TASK DETAILS: An exact copy of the lines, starting at the top of the listing and ending with the line that has "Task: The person", is the required answer. Pictures are not part of it.
___ INPUT DATA
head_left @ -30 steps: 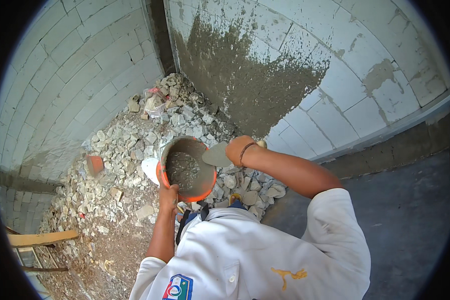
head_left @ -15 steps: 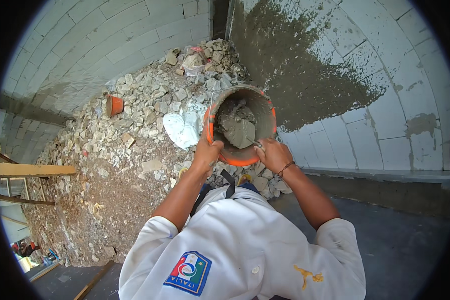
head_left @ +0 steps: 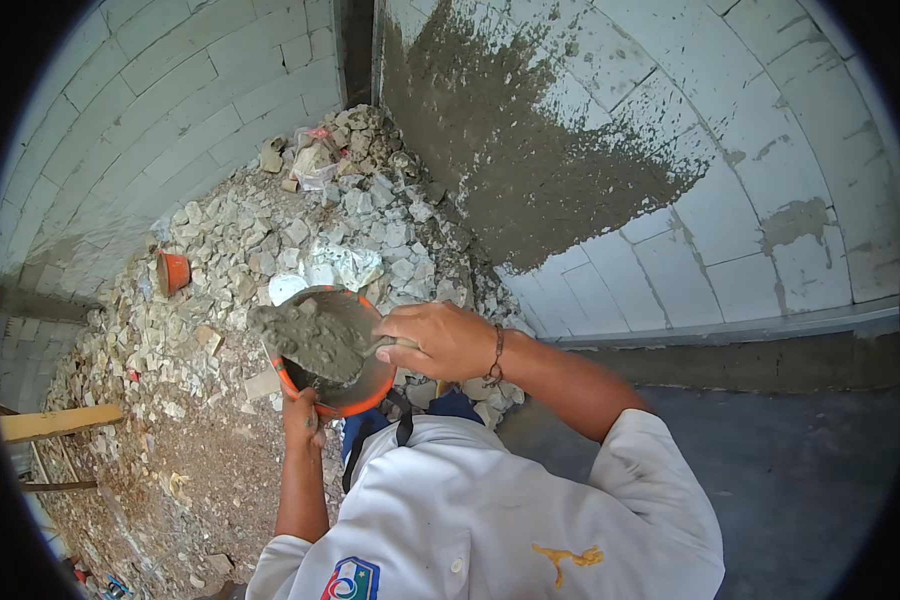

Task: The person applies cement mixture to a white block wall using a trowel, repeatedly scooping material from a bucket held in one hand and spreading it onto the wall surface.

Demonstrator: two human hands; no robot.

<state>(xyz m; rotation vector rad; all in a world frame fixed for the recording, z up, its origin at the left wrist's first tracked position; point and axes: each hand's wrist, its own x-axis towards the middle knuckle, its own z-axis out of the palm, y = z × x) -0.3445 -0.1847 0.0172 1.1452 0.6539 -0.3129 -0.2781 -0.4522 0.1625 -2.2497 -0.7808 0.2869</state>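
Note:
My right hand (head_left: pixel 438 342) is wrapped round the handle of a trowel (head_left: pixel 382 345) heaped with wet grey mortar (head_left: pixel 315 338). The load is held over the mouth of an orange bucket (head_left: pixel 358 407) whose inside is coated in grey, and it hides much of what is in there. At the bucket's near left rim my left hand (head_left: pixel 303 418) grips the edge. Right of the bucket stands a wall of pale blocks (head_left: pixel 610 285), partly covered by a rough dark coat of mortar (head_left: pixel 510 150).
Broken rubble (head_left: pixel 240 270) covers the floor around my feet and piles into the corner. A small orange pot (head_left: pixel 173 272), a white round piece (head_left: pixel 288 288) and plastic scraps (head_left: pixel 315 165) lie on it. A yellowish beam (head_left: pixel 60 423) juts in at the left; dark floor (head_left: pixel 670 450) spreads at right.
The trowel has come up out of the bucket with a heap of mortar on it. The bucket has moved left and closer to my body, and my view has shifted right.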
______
RESULT:
head_left @ -30 steps: 
head_left @ -15 steps: 
head_left @ +0 steps: 

Task: The person applies cement mixture to a white block wall using a trowel, repeatedly scooping material from a bucket held in one hand and spreading it onto the wall surface.

The exercise has been fully completed.